- **WORK TO COMPLETE**: Please return, word for word, the line containing "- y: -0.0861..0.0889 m" and each line after it through the end of the data below, and nothing else.

- **SUPPLIED DATA**:
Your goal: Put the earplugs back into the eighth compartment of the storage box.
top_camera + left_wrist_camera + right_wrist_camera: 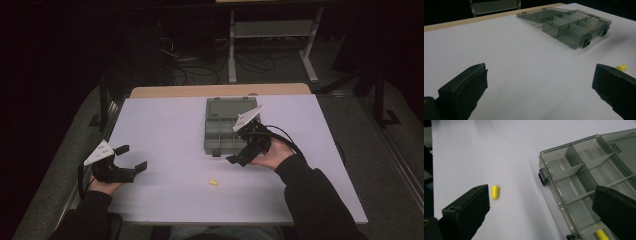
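Note:
A smoky grey compartment box (220,135) lies open mid-table, its lid (227,106) flat on the far side. A small yellow capsule-shaped piece (213,182) rests on the white table (165,120) in front of the box. My right gripper (239,149) hovers open over the box's near right corner. In the right gripper view the box (586,182) has dividers, a second yellow piece (602,235) lies in its nearest compartment, and the loose yellow piece (495,192) sits beside the left jaw. My left gripper (131,157) is open and holds nothing, near the table's left front.
From the left gripper view the box (571,25) is far right and the yellow piece (621,67) peeks past the right jaw. A wooden strip (220,90) borders the far table edge. A metal rack (272,35) and cables (200,65) lie on the floor beyond.

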`<state>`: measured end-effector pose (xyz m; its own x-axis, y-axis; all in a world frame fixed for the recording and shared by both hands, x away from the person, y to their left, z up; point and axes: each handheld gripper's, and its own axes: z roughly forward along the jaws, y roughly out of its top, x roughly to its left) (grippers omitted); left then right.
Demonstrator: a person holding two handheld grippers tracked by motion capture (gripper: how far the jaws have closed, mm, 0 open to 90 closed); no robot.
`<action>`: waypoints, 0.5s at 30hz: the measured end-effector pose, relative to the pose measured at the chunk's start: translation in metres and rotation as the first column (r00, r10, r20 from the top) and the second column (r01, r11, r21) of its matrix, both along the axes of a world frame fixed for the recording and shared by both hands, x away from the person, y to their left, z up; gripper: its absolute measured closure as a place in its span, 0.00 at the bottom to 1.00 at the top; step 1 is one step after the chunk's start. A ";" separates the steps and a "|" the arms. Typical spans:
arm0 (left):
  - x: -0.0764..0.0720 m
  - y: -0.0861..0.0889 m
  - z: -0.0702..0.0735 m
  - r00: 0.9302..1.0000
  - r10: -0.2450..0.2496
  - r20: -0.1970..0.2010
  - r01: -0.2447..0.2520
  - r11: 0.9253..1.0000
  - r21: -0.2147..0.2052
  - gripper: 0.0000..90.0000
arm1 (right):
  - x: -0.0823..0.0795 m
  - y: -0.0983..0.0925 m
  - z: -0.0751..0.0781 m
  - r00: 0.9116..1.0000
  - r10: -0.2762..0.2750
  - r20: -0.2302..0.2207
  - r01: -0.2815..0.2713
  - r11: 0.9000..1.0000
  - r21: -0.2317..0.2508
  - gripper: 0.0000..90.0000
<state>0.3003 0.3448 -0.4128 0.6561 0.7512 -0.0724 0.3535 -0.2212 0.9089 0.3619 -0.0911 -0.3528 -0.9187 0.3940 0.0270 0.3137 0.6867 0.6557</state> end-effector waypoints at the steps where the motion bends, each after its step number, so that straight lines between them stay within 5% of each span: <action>1: 0.000 0.000 0.000 1.000 -0.001 0.000 0.001 1.000 -0.001 0.00 | -0.001 0.001 0.000 1.000 0.004 -0.001 -0.004 1.000 0.001 0.01; 15: 0.000 0.000 0.000 1.000 -0.002 0.001 0.002 1.000 0.001 0.00 | -0.012 0.020 -0.009 0.997 0.074 -0.020 -0.075 0.997 -0.020 0.01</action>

- **COMPLETED EXERCISE**:
  - y: -0.0861..0.0889 m
  - z: -0.0702..0.0735 m
  - r00: 0.9302..1.0000
  - r10: -0.2450..0.2496
  - r20: -0.1970..0.2010
  - r01: -0.2447..0.2520
  - r11: 0.9253..1.0000
  - r21: -0.2147..0.2052
  - gripper: 0.0000..90.0000
arm1 (right):
  - x: -0.0823..0.0795 m
  - y: -0.0983..0.0925 m
  - z: -0.0751..0.0781 m
  - r00: 0.9116..1.0000
  - r10: -0.2762..0.2750
  - r20: -0.2302..0.2207
  - r01: -0.2815..0.2713
  - r11: 0.9000..1.0000
  - r21: -0.2317..0.2508
  - gripper: 0.0000..90.0000
<state>0.3003 0.3448 -0.4128 0.6561 0.7512 -0.0724 0.3535 -0.2212 0.9089 0.3619 -0.0911 -0.3528 -0.9187 0.3940 0.0270 0.3137 0.6867 0.6557</state> end-effector waypoints at the steps where the motion bends, each after its step number, so that straight lines between them stay within 5% of each span: <action>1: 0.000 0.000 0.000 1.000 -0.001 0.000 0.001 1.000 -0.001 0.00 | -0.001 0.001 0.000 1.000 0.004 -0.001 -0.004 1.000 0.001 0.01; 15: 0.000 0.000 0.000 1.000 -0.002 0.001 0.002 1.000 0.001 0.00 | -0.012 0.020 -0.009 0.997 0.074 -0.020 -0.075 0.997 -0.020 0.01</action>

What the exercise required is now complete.